Appellant voert aan dat de rechtbank ten onrechte, zonder nader onderzoek, heeft geoordeeld dat zich in het geval van appellant geen zeer dringende redenen voordeden. Appellant wijst in dit verband op de overgelegde informatie van zijn behandelend chiropractor en voert tevens aan dat de rechtbank een deskundige had kunnen benoemen. Ook deze beroepsgrond slaagt niet.
4.6.1.
Het is aan de rechtbank om te bepalen of de benoeming van een deskundige nodig is voor de beoordeling van het beroep. Het gaat om een discretionaire bevoegdheid waarvan de rechtbank geen gebruik moet maken. Er is geen grond voor het oordeel dat de rechtbank in dit geval een deskundige had moeten benoemen. Ook de Raad ziet geen aanleiding om een deskundige te benoemen.
4.6.2.
Het is aan appellant om feiten en omstandigheden aannemelijk te maken die het oordeel kunnen dragen dat zich zeer dringende redenen als bedoeld in artikel 16, eerste lid, van de PW voordoen. Hij beroept zich immers op een uitzonderingssituatie.
4.6.3.
Appellant heeft zijn standpunt over de aanwezigheid van zeer dringende redenen gebaseerd op de informatie van de chiropractor. Maar die informatie biedt onvoldoende steun voor dat standpunt. In de verklaring van de chiropractor staat namelijk wel dat zonder de behandelingen de toestand zal verslechteren met kans op blijvende invaliditeit, maar niet duidelijk is hoe groot die kans is. Ook is niet duidelijk waarom behandelingen door de chiropractor noodzakelijk zijn om de mogelijke invaliditeit te voorkomen en niet een andere behandeling mogelijk is, bijvoorbeeld een behandeling die onder de Zvw wel wordt vergoed.
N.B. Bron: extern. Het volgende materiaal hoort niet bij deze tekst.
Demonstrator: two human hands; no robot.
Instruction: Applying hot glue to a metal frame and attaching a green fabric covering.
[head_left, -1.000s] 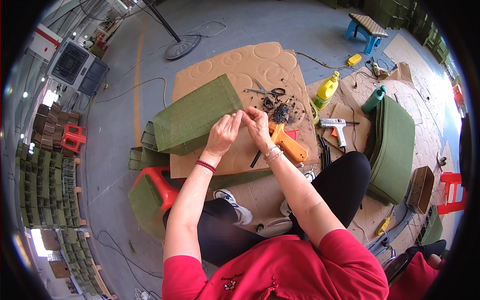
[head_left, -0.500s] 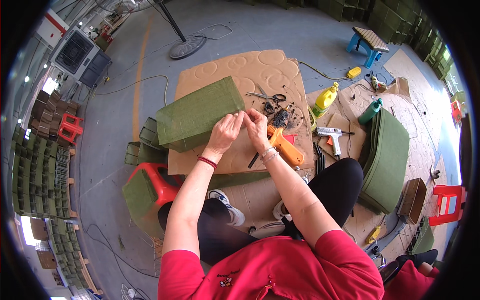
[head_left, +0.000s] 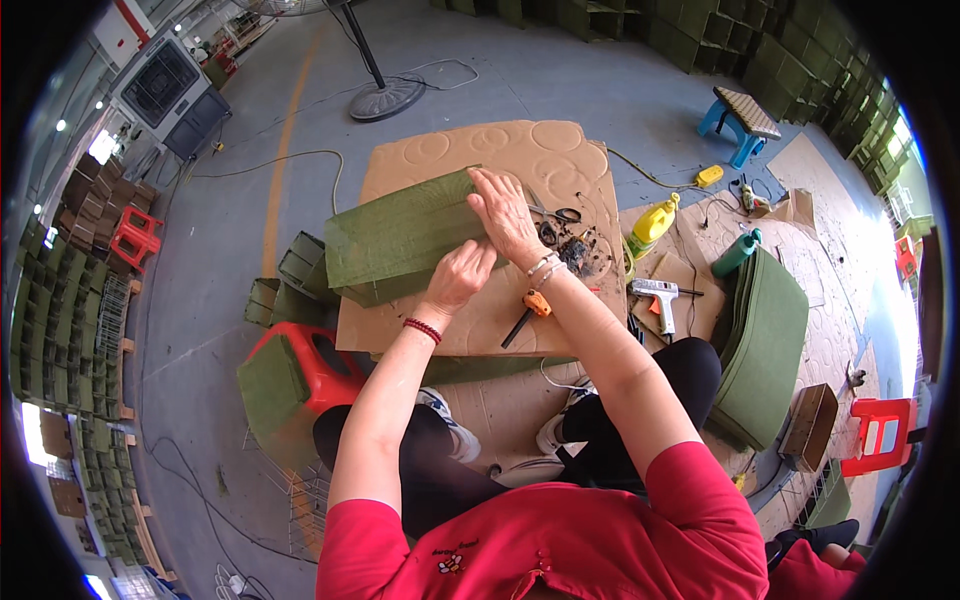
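Observation:
A long green fabric-like box lies on a cardboard-covered work surface before me. My left hand holds its near right corner with curled, closed fingers. Against its right end lies my right hand, palm on the box and fingers stretched out. Under my right forearm an orange-handled tool is mostly hidden. Scissors lie just beyond my right wrist, beside a dark clump of scraps.
To the right are a white glue gun, a yellow bottle, a green bottle and stacked green sheets. A red stool stands at left, near green open boxes. A fan base stands beyond.
My right hand has gone from a pinch beside my left hand to lying flat on the box's end. My left hand has shifted slightly down along the corner.

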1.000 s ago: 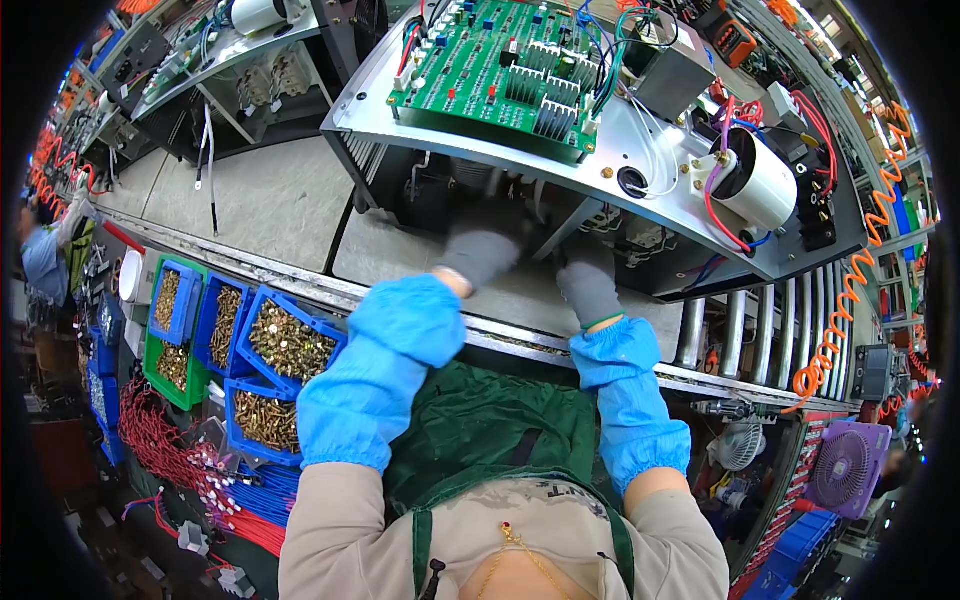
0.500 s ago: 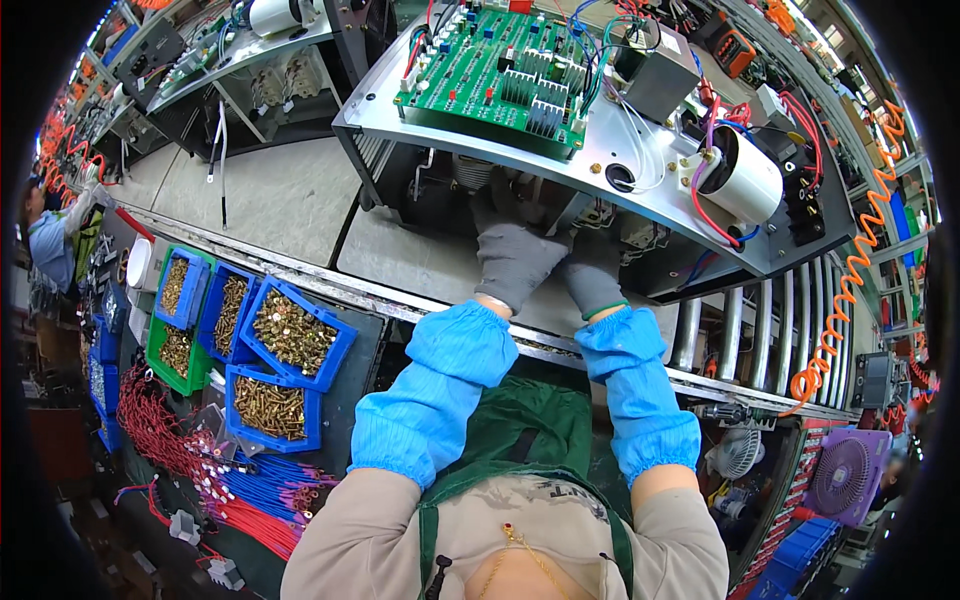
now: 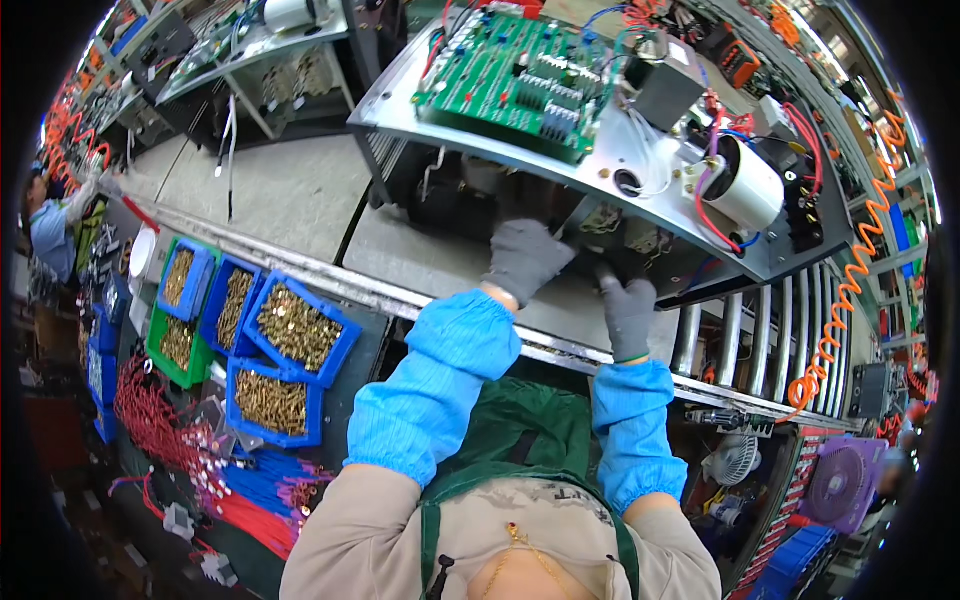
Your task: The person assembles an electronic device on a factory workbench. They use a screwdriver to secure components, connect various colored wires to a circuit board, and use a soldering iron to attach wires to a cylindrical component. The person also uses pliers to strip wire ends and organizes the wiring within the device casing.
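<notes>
In front of me stands an open metal chassis (image 3: 470, 140) with a green circuit board (image 3: 510, 85) on its top plate. My left hand (image 3: 527, 258), in a grey glove, is at the opening under the plate. Its fingers look curled, and what they hold, if anything, is hidden. My right hand (image 3: 628, 315), also gloved, is just outside the opening, farther right, with the thumb apart from the fingers and nothing visible in it. Behind the hands, dark parts and loose wire ends (image 3: 645, 237) show inside the chassis.
At left sit blue bins (image 3: 322, 377) and a green bin (image 3: 155, 345) of brass-coloured fasteners, beside bundled red and blue wires (image 3: 265, 490). Metal rollers (image 3: 730, 325) run at right below a coiled orange hose (image 3: 825, 350). Another chassis (image 3: 250, 70) stands far left; a person (image 3: 50, 235) is beyond.
Both hands have drawn back toward me from under the chassis plate. The right hand has also moved right, away from the left. The view has shifted slightly.
</notes>
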A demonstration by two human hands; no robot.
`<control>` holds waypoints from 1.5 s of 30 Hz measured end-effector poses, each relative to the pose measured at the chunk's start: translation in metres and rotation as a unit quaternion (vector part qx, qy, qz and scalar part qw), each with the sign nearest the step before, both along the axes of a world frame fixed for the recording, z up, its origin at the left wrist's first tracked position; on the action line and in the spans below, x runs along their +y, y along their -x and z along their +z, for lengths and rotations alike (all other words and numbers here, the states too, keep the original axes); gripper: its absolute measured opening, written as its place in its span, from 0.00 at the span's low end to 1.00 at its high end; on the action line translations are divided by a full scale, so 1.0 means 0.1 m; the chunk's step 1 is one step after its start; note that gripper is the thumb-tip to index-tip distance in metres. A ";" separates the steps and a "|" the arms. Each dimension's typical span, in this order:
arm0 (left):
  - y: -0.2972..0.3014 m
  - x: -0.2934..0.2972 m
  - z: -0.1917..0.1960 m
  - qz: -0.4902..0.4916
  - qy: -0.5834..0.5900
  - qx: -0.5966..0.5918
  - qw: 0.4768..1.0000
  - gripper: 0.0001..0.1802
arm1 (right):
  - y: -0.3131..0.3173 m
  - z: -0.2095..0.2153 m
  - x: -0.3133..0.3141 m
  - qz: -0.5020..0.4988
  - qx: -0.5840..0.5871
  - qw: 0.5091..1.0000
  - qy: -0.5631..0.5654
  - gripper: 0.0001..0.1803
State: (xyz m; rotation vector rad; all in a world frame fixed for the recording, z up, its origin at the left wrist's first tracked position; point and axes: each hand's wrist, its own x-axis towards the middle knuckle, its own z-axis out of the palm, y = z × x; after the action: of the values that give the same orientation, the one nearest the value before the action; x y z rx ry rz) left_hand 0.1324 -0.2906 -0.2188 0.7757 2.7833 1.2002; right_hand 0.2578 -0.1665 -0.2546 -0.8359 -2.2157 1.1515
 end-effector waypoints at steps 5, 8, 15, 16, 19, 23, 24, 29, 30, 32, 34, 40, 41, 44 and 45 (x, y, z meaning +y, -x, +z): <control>0.05 -0.01 -0.04 -0.071 0.056 -0.025 0.996 0.20 | 0.21 -0.21 -0.04 0.021 0.046 0.980 -0.192 0.17; 0.04 0.14 -0.22 -0.090 0.033 0.015 0.995 0.17 | 0.06 -0.58 0.52 0.076 -0.164 0.908 -0.378 0.21; 0.02 0.19 -0.18 -0.068 0.013 0.020 0.997 0.14 | 0.29 -1.81 1.51 0.234 -0.036 0.840 -0.488 0.18; 0.03 0.14 -0.15 -0.082 0.010 0.025 0.996 0.14 | 0.29 -1.99 1.53 0.227 -0.018 0.869 -0.439 0.18; -0.06 -0.20 0.23 -0.104 0.048 -0.012 0.993 0.22 | 0.29 -2.24 1.53 0.190 0.031 0.940 -0.283 0.19; -0.07 -1.69 0.66 -0.179 0.108 0.088 0.974 0.25 | 0.28 -0.60 0.00 0.080 -0.099 0.989 0.082 0.19; 0.01 -2.04 0.68 -0.163 0.111 0.098 0.975 0.20 | 0.20 -0.51 -0.04 0.057 -0.133 0.983 0.116 0.19; 0.44 -4.55 0.25 0.385 0.130 0.188 0.894 0.15 | -0.28 -0.39 -0.19 0.096 -0.027 0.992 0.074 0.13; 0.36 -4.98 0.14 0.409 0.168 0.219 0.870 0.17 | -0.33 -0.35 -0.22 0.123 -0.044 0.988 0.079 0.13; 0.23 -5.58 -0.02 0.423 0.331 0.068 0.841 0.18 | -0.37 -0.29 -0.30 0.180 -0.074 0.977 0.089 0.14; 0.31 -5.99 -0.26 0.461 0.323 0.120 0.818 0.16 | -0.38 -0.26 -0.38 0.195 -0.082 0.976 0.059 0.12; 0.55 -5.96 -0.17 0.603 0.284 -0.162 0.727 0.24 | -0.62 -0.13 -0.50 0.217 -0.100 0.969 0.064 0.10; 0.54 -5.95 -0.17 0.589 0.289 -0.214 0.724 0.25 | -0.68 -0.17 -0.43 0.218 -0.107 0.969 0.043 0.11; 0.64 -6.26 -0.53 0.560 0.362 -0.223 0.711 0.23 | -0.77 -0.23 -0.34 0.225 -0.125 0.965 0.046 0.10; 0.63 -6.18 -0.46 0.547 0.362 -0.221 0.722 0.22 | -0.82 -0.23 -0.31 0.213 -0.133 0.968 0.006 0.10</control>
State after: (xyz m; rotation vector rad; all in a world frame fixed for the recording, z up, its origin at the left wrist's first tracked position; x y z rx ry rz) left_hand 0.0694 -0.9086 -0.2648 -1.1811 2.7356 0.0403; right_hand 0.3395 -0.1980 -0.2773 -0.5554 -2.7051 1.3066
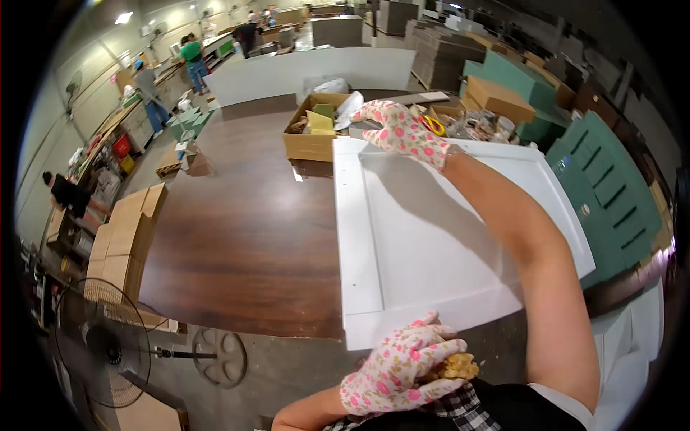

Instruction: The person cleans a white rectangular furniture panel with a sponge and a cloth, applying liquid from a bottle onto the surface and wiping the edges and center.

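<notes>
A white framed panel [438, 244] with a recessed middle lies on the dark brown glossy table [251, 230]. Both my hands wear white gloves with pink flowers. My right hand [402, 131] reaches over the panel's far left corner, its fingers and thumb curved around a grey block-like piece [357, 131]; the palm side is hidden. Close to my body, at the panel's near edge, my left hand [402, 366] is closed on a crumpled yellowish sponge-like wad [456, 367], partly covered by the fingers.
Beyond the panel stands a cardboard box [307, 147] with sponges and scraps. Cluttered tools and bags lie right of it. A black standing fan [108, 345] is at the lower left, near stacked cardboard [126, 237]. Green slotted panels [607, 194] stand at right. Several people work far left.
</notes>
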A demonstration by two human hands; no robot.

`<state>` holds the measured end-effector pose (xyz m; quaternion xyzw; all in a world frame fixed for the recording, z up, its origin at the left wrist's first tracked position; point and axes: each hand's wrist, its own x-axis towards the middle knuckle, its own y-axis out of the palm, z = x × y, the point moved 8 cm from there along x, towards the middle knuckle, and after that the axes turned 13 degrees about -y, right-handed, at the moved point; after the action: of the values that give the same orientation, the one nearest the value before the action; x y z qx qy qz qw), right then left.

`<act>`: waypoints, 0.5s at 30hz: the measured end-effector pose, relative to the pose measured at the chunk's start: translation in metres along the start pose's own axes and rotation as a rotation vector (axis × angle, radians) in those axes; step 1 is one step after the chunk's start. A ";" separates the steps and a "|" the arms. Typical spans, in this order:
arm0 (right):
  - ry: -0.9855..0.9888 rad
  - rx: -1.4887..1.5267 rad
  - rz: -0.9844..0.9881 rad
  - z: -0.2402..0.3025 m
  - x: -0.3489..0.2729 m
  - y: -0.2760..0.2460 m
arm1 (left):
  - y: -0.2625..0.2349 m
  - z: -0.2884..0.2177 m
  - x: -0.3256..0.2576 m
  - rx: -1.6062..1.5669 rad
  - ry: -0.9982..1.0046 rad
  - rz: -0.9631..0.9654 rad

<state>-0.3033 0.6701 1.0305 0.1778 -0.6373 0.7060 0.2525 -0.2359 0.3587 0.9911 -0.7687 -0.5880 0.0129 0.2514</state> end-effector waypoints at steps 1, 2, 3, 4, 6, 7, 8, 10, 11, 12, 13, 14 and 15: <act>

De informatie van de chiropractor biedt dan ook onvoldoende grond voor het oordeel dat het in het geval van appellant gaat om een schrijnende situatie waarvan het evident is dat weigering van bijstand zonder meer onaanvaardbaar is.

Conclusie en gevolgen

4.7.
Het hoger beroep slaagt dus niet. De aangevallen uitspraak wordt bevestigd. Dit betekent dat de afwijzing van de aanvraag om bijzondere bijstand in stand blijft.
5. Appellant krijgt daarom geen vergoeding voor zijn proceskosten. Hij krijgt ook het betaalde griffierecht niet terug.

BESLISSING

De Centrale Raad van Beroep bevestigt de aangevallen uitspraak.
Deze uitspraak is gedaan door P.W. van Straalen, in tegenwoordigheid van M. Zwart als griffier. De beslissing is uitgesproken in het openbaar op 10 oktober 2023.
(getekend) P.W. van Straalen
(getekend) M. Zwart

Bijlage: regelgeving

Participatiewet

Artikel 5 Bijstand en voorliggende voorziening
In deze wet en de daarop berustende bepalingen wordt verstaan onder:
(…)
e. voorliggende voorziening: elke voorziening buiten deze wet waarop de belanghebbende of het gezin aanspraak kan maken, dan wel een beroep kan doen, ter verwerving van middelen of ter bekostiging van specifieke uitgaven.
Artikel 15 Voorliggende voorziening
1. Geen recht op bijstand bestaat voor zover een beroep kan worden gedaan op een voorliggende voorziening die, gezien haar aard en doel, wordt geacht voor de belanghebbende toereikend en passend te zijn. Het recht op bijstand strekt zich evenmin uit tot kosten die in de voorliggende voorziening als niet noodzakelijk worden aangemerkt.
(…).
Artikel 16 Zeer dringende redenen
1. Aan een persoon die geen recht op bijstand heeft, kan het college, gelet op alle omstandigheden, in afwijking van deze paragraaf, bijstand verlenen indien zeer dringende redenen daartoe noodzaken.
(…).

Algemene wet bestuursrecht

Artikel 8:47
1. De bestuursrechter kan een deskundige benoemen voor het instellen van een onderzoek.
(…).
Artikel 8:108
1. Voor zover in deze titel niet anders is bepaald, zijn op het hoger beroep de titels 8.1 tot en met 8.3 van overeenkomstige toepassing, met uitzondering van de artikel 8:1 tot en met 8:10, 8:41, tweede lid en 8:74.
(…).

Voetnoten

1.Uitspraak van 16 februari 2010, ECLI:NL:CRVB:2010:BL7320.
2.Vergelijk de uitspraken van 18 september 2012, ECLI:NL:CRVB:2012:BX8443 en 6 mei 2014, ECLI:NL:CRVB:2014:1568.
3.Uitspraken van 3 juli 2001, ECLI:NL:CRVB:2001:AB3250, van 13 december 2011,
4.Uitspraken van 15 maart 2011, ECLI:NL:CRVB:2011:BP8143 en van 26 november 2013, ECLI:NL:CRVB:2013:2563.
5.Zie bijvoorbeeld de uitspraak van 17 januari 2012, ECLI:NL:CRVB:2012:BV1028.
6.Uitspraak van 13 juni 2023, ECLI:NL:CRVB:2023:985.